New car sales in Europe plummeted 27 percent in January from a year earlier, sinking to the lowest level in two decades as the crisis ravages the auto sector, an industry association said Friday.
The European manufacturers’ association ACEA said there were losses in all countries.
Germany remained the continent’s biggest seller despite a drop of 14.2 percent. Italy’s sales fell 32.6 percent and Britain’s 30.9 percent. Spain saw a 41.6 percent loss.
In recession-hit smaller nations like Iceland, sales crashed by a staggering 88 percent, in Latvia by 77.5 percent and in Ireland by 66 percent. France is the only major market to keep the losses in single digits with a decline of 7.9 percent.

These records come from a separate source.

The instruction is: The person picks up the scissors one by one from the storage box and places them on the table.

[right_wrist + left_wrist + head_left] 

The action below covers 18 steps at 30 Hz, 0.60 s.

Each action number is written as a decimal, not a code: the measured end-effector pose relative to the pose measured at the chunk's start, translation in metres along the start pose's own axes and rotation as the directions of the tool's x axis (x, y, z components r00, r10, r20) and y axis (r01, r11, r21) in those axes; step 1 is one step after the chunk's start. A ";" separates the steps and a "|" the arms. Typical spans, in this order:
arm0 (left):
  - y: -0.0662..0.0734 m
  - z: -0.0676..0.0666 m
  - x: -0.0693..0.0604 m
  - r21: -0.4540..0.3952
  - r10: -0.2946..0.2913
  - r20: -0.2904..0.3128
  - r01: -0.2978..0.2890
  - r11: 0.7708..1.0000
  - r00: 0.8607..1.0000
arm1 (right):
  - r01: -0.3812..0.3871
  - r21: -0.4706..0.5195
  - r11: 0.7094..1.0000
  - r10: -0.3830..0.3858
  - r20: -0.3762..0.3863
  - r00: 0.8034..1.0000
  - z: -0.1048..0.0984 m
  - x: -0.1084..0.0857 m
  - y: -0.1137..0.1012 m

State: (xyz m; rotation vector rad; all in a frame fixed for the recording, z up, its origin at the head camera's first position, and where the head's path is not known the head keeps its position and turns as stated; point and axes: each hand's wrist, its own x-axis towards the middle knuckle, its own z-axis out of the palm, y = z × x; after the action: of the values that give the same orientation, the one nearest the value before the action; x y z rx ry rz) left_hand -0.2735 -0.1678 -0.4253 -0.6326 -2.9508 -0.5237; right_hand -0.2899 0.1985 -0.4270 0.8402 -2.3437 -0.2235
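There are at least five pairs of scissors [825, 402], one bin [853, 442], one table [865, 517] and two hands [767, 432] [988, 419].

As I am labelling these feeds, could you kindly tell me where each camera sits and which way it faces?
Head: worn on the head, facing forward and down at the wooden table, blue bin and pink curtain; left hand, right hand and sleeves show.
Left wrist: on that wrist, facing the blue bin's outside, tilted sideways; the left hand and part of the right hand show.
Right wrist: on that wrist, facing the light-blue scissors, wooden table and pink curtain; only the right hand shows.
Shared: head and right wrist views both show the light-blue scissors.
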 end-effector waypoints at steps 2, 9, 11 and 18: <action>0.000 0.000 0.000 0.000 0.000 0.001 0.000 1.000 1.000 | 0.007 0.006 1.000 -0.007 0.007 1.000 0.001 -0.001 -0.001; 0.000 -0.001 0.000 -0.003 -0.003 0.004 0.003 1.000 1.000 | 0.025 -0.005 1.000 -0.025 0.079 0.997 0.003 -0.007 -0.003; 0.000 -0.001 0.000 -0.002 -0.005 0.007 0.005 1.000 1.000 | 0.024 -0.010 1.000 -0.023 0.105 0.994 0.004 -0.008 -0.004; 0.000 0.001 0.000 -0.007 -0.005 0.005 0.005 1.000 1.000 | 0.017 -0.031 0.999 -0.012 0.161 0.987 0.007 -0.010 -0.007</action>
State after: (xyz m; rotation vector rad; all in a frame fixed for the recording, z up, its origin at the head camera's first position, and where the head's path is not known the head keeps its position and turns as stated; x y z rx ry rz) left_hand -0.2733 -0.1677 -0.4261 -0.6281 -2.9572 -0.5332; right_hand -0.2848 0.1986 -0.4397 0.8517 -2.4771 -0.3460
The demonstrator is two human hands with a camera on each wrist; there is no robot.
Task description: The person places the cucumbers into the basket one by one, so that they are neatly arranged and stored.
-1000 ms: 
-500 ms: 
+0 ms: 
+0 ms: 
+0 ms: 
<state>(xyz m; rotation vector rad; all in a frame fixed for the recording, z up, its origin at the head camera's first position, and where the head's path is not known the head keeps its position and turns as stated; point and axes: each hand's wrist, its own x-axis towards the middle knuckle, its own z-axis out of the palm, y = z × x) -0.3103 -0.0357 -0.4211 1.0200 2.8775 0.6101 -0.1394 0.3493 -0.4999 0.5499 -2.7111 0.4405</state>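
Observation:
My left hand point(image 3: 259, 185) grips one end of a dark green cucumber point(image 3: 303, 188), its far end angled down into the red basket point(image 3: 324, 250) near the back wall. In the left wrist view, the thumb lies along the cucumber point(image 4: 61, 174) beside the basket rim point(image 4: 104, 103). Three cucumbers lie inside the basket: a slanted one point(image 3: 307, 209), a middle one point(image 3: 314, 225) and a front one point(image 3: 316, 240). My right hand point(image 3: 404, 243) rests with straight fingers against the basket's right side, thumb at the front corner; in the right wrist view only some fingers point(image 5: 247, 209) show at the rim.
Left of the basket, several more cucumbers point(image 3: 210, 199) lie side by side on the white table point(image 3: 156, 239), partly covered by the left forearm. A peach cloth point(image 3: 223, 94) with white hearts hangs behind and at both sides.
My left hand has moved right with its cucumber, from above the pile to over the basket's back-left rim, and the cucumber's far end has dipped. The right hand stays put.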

Overall, the January figures announced Friday dropped below the million mark to 958,500 cars, the lowest level in two decades.

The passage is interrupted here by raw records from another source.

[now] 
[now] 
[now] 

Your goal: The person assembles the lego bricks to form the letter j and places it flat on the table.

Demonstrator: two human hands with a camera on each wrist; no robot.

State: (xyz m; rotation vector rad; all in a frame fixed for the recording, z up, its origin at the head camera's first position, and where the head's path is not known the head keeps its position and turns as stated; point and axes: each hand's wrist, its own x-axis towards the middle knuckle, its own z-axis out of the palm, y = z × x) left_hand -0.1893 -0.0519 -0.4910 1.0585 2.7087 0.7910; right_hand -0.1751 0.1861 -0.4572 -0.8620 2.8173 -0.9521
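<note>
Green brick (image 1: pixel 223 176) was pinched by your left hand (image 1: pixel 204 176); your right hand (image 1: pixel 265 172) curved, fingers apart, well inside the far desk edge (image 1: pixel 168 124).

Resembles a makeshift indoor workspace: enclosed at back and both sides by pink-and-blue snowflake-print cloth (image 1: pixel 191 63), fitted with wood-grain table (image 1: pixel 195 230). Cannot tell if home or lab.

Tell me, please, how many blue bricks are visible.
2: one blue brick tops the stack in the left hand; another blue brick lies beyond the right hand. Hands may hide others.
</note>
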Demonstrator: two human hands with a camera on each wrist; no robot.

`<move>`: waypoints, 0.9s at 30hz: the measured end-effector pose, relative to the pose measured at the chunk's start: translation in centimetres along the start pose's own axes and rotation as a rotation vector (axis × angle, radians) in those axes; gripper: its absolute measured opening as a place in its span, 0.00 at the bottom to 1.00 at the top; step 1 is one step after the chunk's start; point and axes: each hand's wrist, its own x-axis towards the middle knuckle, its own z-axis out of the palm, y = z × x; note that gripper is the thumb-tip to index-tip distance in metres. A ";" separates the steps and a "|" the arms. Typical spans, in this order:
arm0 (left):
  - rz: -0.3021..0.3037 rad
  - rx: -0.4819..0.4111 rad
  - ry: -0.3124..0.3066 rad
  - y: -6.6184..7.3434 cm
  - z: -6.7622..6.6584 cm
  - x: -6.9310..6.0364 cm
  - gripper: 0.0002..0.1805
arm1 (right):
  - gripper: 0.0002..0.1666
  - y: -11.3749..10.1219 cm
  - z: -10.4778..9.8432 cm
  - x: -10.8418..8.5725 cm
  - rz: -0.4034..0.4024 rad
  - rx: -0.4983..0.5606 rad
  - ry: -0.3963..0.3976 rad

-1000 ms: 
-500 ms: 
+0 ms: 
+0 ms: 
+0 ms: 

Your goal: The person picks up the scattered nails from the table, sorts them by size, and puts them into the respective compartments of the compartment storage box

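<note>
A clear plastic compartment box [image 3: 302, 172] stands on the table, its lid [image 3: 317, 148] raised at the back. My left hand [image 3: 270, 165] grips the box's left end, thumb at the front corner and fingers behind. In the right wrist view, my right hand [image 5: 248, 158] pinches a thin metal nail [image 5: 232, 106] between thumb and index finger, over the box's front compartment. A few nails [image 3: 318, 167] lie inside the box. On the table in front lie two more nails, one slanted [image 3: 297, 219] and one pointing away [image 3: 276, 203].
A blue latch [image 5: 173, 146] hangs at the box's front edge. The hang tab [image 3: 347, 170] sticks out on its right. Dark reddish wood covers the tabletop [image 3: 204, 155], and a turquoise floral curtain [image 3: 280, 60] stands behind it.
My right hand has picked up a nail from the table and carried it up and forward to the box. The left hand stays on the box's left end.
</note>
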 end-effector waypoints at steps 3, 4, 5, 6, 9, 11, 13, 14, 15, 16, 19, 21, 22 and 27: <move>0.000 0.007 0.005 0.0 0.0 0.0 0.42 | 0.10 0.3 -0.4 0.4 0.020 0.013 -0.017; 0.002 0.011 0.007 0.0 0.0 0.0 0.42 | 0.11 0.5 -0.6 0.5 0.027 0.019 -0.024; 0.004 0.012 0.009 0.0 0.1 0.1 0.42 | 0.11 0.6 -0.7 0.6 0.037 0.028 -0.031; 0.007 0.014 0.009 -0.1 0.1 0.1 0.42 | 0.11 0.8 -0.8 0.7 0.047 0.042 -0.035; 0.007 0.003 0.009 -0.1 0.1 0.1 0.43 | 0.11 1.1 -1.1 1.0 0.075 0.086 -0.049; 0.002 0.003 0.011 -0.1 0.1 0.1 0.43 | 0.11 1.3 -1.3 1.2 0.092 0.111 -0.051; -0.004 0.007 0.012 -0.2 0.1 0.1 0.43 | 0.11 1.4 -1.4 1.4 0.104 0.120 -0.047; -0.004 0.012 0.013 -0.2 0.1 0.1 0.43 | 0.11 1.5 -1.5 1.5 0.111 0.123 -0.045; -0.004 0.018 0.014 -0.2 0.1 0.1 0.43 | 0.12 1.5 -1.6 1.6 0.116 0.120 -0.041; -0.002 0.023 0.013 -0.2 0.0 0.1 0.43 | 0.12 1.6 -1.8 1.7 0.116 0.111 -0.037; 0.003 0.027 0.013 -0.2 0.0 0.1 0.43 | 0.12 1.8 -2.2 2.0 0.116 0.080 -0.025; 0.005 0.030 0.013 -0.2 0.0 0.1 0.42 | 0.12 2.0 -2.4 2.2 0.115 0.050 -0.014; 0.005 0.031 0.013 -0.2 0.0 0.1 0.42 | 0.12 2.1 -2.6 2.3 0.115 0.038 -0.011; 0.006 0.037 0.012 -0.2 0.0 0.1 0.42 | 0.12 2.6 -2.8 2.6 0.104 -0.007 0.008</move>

The car industry is a prime indicator of the economic collapse in Europe and European Union leaders are seeking to coordinate policies to get the sector out of the rut. Most nations have announced aid plans worth billions but the specter of massive job losses is still haunting an industry which employs some 12 million people directly and indirectly.

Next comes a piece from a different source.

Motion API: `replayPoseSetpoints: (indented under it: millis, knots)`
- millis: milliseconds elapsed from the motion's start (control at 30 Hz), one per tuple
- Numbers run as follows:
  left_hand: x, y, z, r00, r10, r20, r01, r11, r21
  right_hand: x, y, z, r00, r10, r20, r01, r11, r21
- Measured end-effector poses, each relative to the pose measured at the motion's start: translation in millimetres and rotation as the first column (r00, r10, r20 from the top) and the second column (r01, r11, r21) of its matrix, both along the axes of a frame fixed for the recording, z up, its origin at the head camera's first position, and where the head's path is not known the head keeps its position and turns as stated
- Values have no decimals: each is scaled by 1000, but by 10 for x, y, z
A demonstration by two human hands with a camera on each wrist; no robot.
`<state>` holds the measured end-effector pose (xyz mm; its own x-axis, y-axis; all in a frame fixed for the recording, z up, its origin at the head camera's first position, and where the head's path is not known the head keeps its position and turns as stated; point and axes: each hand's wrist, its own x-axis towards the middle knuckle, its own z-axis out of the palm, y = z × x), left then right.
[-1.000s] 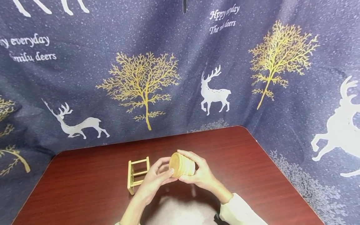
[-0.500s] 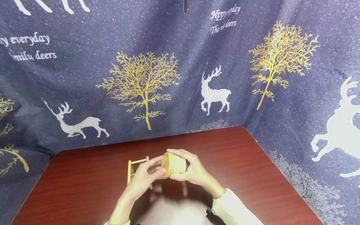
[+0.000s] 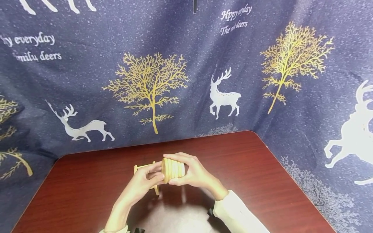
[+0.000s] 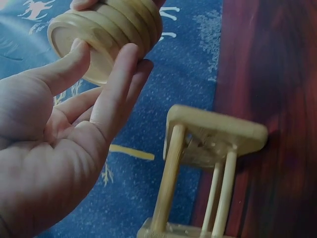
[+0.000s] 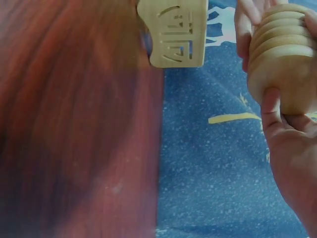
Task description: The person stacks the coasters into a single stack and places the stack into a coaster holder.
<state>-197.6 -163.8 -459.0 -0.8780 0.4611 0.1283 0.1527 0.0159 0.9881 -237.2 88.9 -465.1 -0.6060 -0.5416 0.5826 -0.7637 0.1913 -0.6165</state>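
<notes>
A stack of several round wooden coasters [image 3: 173,169] is held on its side above the table, between both hands. My right hand [image 3: 198,173] grips the stack from the right, thumb below and fingers over the top. My left hand [image 3: 139,184] pinches its left end; in the left wrist view the thumb presses the recessed face of the end coaster [image 4: 99,62] and fingers lie along the rim. Behind the left hand stands a wooden coaster rack [image 4: 213,121], partly hidden in the head view. Its cut-out side panel [image 5: 181,37] shows in the right wrist view.
The reddish-brown table [image 3: 96,187] has rounded far corners. A dark blue cloth [image 3: 186,42] with white deer and yellow trees hangs behind and beside it. Black straps [image 3: 211,212] show near the sleeves.
Both hands have moved left with the coaster stack, bringing it closer to the rack. The left hand now covers more of the rack in the head view.
</notes>
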Motion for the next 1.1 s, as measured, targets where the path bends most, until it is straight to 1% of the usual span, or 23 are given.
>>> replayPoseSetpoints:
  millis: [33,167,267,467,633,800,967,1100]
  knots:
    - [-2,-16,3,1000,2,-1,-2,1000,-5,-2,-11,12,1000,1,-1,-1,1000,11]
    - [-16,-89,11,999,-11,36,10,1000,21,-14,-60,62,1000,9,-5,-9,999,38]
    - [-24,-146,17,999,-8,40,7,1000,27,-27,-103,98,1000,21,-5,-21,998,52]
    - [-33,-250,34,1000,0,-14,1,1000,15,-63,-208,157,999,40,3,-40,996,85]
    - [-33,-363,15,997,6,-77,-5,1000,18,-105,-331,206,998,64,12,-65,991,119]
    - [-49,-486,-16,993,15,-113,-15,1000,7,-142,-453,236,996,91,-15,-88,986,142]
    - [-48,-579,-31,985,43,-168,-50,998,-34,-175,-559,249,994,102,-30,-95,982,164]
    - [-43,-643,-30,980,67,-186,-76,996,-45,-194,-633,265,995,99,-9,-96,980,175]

Renault SA announced Thursday it would scrap its dividend, halt development of three models and further cut its payroll.
France’s second-largest carmaker reported a euro982 million ($1.27 billion) net loss in the second half of 2008, compared with a profit of euro1.42 billion in the same period of 2007.
Little improvement is expected as the Renault brand sales dropped 34 percent over the year in Europe.
Sales at the ailing General Motors group, which includes Opel, Chevrolet and Saab, dropped 34.9 percent.
Meanwhile, the Volkswagen Group, the biggest seller in Europe, had overall losses of 18.8 percent, with its Skoda sales dropping as much as 33.7 percent.
PSA Group, the second best seller, saw Peugeot and Citroen sales fall 24.8 percent each.